WHAT IS EXPECTED
Without any of the pictures, set down the data below exactly.
---------------
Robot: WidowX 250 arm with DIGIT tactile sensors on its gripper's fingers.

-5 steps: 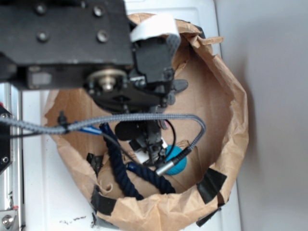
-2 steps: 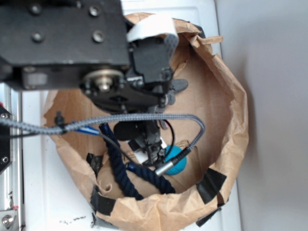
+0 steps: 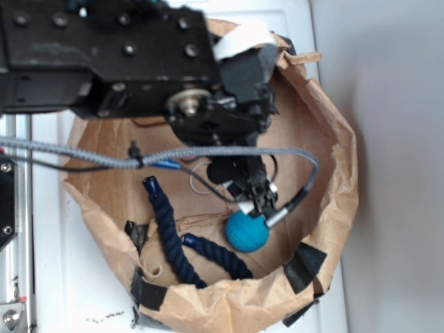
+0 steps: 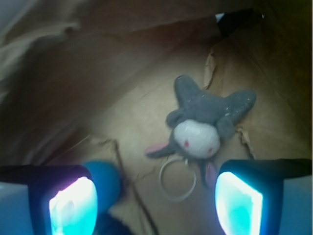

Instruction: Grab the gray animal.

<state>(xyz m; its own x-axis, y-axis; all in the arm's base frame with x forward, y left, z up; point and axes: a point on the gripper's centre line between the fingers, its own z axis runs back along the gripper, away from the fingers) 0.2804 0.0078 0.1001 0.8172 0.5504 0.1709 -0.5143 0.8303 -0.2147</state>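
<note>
- Claw (image 4: 156,200) stands released: in the wrist view its two glowing pads (image 4: 72,205) sit wide apart at the bottom corners, with nothing between them.
- Over the last second the arm (image 3: 104,62) has swung rightward across the brown paper bag (image 3: 333,173), and the claw (image 3: 255,201) has shifted from above the navy rope (image 3: 166,236) to a spot just up and right of the teal ball (image 3: 247,231).
- That move uncovered the ball, which a second ago was half hidden behind the fingers and the cable plug.
- Gray animal (image 4: 203,122) now lies squarely ahead of the wrist camera on the bag's floor, cream face toward the claw, pink-lined ears splayed to either side, legs pointing away.
- Its thin white ring (image 4: 177,180) lies flat on the paper, nearer the claw than the body.
- From outside, the toy itself is hidden under the wrist; only the ring (image 3: 203,177) peeks out to the left.
- Teal ball (image 4: 105,178) shows beside the left pad, close enough that a careless descent could catch it.
- My reading: the sideways shift has served to line up on the toy; the approach looks nearly finished, and what remains is a drop forward over the body before closing.
- Rope and ball both lie apart from the toy.
</note>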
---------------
TASK SOLUTION
Robot: WidowX 250 arm with DIGIT tactile sensors on its gripper's fingers.

-5 steps: 
-2 steps: 
+0 steps: 
+0 steps: 

Instruction: Grab the gray animal.

<state>(xyz m; its own x-axis, y-axis; all in the arm's base frame with x forward, y left, z up; point and axes: a point on the gripper's centre line between the fingers, its own z axis runs back along the gripper, away from the fingers) 0.2804 0.0078 0.1001 0.8172 0.5504 0.1709 -0.5143 0.8303 -0.2147</state>
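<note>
- Claw (image 4: 156,200) stands released: in the wrist view its two glowing pads (image 4: 72,205) sit wide apart at the bottom corners, with nothing between them.
- Over the last second the arm (image 3: 104,62) has swung rightward across the brown paper bag (image 3: 333,173), and the claw (image 3: 255,201) has shifted from above the navy rope (image 3: 166,236) to a spot just up and right of the teal ball (image 3: 247,231).
- That move uncovered the ball, which a second ago was half hidden behind the fingers and the cable plug.
- Gray animal (image 4: 203,122) now lies squarely ahead of the wrist camera on the bag's floor, cream face toward the claw, pink-lined ears splayed to either side, legs pointing away.
- Its thin white ring (image 4: 177,180) lies flat on the paper, nearer the claw than the body.
- From outside, the toy itself is hidden under the wrist; only the ring (image 3: 203,177) peeks out to the left.
- Teal ball (image 4: 105,178) shows beside the left pad, close enough that a careless descent could catch it.
- My reading: the sideways shift has served to line up on the toy; the approach looks nearly finished, and what remains is a drop forward over the body before closing.
- Rope and ball both lie apart from the toy.
</note>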

This output completes the exercise.